Lack of sleep, along with extreme stress, also disrupts metabolism and has other negative health effects even in people who eat a healthy diet, says Tufts Dass.

The NIH’s precision nutrition research will be the most comprehensive effort to use genes, microbes, and display to understand and predict nutritional responses to foods, but it won’t be the first. Several previous studies paved the way.

One effort, led by Elinav’s lab Published in the journal cell in 2015, which involved providing identical meals to 800 people and continuously monitoring their blood glucose levels. The week-long study revealed that glucose responses among participants differed significantly after each meal. The researchers note that the composition of their microbiome played a major role in determining that response, but that other factors were inevitably involved.

A few years later, a large study in the United Kingdom sought to expand knowledge of the variables involved in the game. Personal Responses to a Dietary Composition Experiment, or PREDICT, called the research concerned A thousand adults — including some genetically identical twins — had their gut microbiota, blood lipids, post-meal glucose levels, inflammation, and other factors monitored for two weeks. Ordovas, one of the study’s co-authors, says that tracking blood glucose throughout the day was again an important component. This continuous monitoring enabled the researchers to measure the effects of specific foods.

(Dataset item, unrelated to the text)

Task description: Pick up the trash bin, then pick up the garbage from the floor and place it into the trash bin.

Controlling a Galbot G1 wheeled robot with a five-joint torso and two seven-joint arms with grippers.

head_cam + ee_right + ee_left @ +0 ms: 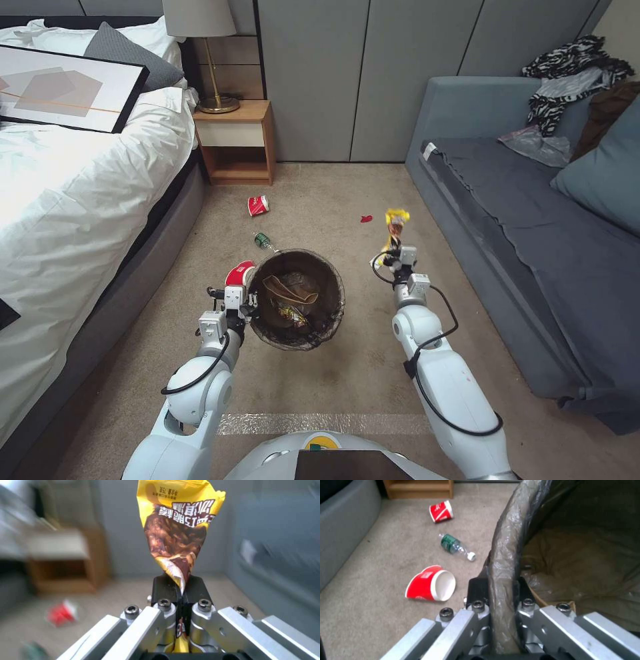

Here too, on a grand scale differences appeared to indicate that the participants’ bodies were processing the same nutrients differently. Genetic factors have proven to have a modest effect, but the results show how complex the digestive system can be. Some intestinal microbes – incl Prevotella Cobre And Blastocystis– were more important than genes in the processing of certain foods – but both still represent only a small part of the overall differences.

The goal of the upcoming NIH research is to better understand the factors that explain these differences. The hope is that this will enable people to adjust their lifestyle, diet, and possibly their gut microbes to improve their bodies’ responses to various nutrients. (Whether manipulation of the microbiome, for example through dietary changes, has a lasting effect remains to be seen unclear.)

For now, Das says the best nutritional advice she and others give stick to the basics: Fill your plate with high-fiber vegetables and fruits and avoid heavily processed foods in favor of whole foods.

“In the next five to 10 years there will be massive changes in how we look at food systems,” predicts Thomas of West Point. “Once the results of the NIH study start coming in, we’ll only know so much.”